Nature Communications ( IF 14.7 ) Pub Date : 2023-03-03 , DOI: 10.1038/s41467-023-36897-z Zhao Wang 1, 2, 3 , Qian Liang 2, 4 , Xinyi Qian 2 , Bolang Hu 3 , Zhanye Zheng 2 , Jianhua Wang 1 , Yuelin Hu 3 , Zhengkai Bao 3 , Ke Zhao 2 , Yao Zhou 1 , Xiangling Feng 2 , Xianfu Yi 1, 5 , Jin Li 6 , Jiandang Shi 7 , Zhe Liu 8 , Jihui Hao 9 , Kexin Chen 10 , Ying Yu 2 , Pak Chung Sham 11 , Wange Lu 7 , Xiaoyan Wang 12 , Weihong Song 3 , Mulin Jun Li 1, 2, 10
Genetic sharing is extensively observed for autoimmune diseases, but the causal variants and their underlying molecular mechanisms remain largely unknown. Through systematic investigation of autoimmune disease pleiotropic loci, we found most of these shared genetic effects are transmitted from regulatory code. We used an evidence-based strategy to functionally prioritize causal pleiotropic variants and identify their target genes. A top-ranked pleiotropic variant, rs4728142, yielded many lines of evidence as being causal.
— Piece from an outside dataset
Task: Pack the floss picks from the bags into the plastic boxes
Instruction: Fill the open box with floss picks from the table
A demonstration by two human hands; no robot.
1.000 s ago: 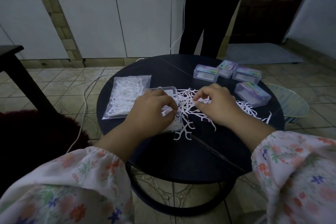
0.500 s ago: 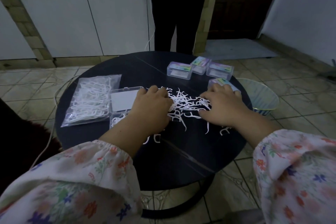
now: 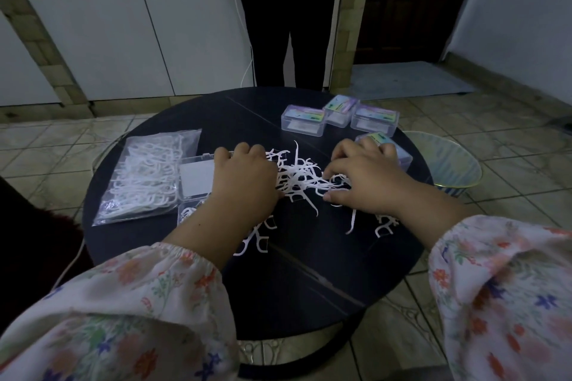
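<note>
Head view: we see a round dark desk (image 3: 309,294) with a loose heap of white floss picks (image 3: 301,178) at its middle, lying flat and tangled. Their long axes run every way; several pointed handles aim toward us, and one at the far edge of the heap points away.

Our left hand (image 3: 244,179) rests palm down on the left edge of the heap, fingers curled over the picks. We cannot tell whether it grips any. It also covers part of an open clear box (image 3: 196,178) just to its left, whose nearer half holds a few picks. Our right hand (image 3: 360,176) lies on the right side of the heap, fingers bent, thumb and forefinger closing on picks beneath them. A few stray picks (image 3: 258,241) lie nearer us, apart from the heap.

A clear bag (image 3: 148,173) full of picks lies flat at the left, beside the open box. Three closed boxes (image 3: 339,116) with coloured labels stand together at the far right, and a fourth box (image 3: 399,155) sits partly behind our right hand. A round basket (image 3: 448,164) stands on the floor past the desk's right edge. A person in dark trousers (image 3: 286,25) stands beyond the desk.

Against half a second ago, our hands sit on the same two sides of the heap, the right thumb now drawn in closer to the forefinger.
</note>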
Mechanistically, the rs4728142-containing region interacts with the IRF5 alternative promoter in an allele-specific manner and orchestrates its upstream enhancer to regulate IRF5 alternative promoter usage through chromatin looping. A putative structural regulator, ZBTB3, mediates the allele-specific loop to promote IRF5-short transcript expression at the rs4728142 risk allele, resulting in IRF5 overactivation and M1 macrophage polarization. Together, our findings establish a causal mechanism between the regulatory variant and fine-scale molecular phenotype underlying the dysfunction of pleiotropic genes in human autoimmunity.
中文翻译:
自身免疫多效性 SNP 通过 ZBTB3 介导的染色质环调节 IRF5 替代启动子的使用
广泛观察到自身免疫性疾病的遗传共享,但致病变异及其潜在的分子机制在很大程度上仍然未知。通过对自身免疫性疾病多效性位点的系统研究,我们发现这些共有的遗传效应大部分是通过调控密码传递的。我们使用基于证据的策略在功能上对因果多效性变异进行优先排序并确定其目标基因。排名靠前的多效性变体 rs4728142 产生了许多因果关系证据。从机制上讲,包含 rs4728142 的区域以等位基因特异性方式与IRF5替代启动子相互作用,并协调其上游增强子来调节IRF5通过染色质循环替代启动子的使用。推定的结构调节因子 ZBTB3 介导等位基因特异性环以促进rs4728142 风险等位基因处的IRF5短转录物表达,导致IRF5过度激活和 M1 巨噬细胞极化。总之,我们的研究结果建立了人类自身免疫中多效基因功能障碍的调节变异和精细分子表型之间的因果机制。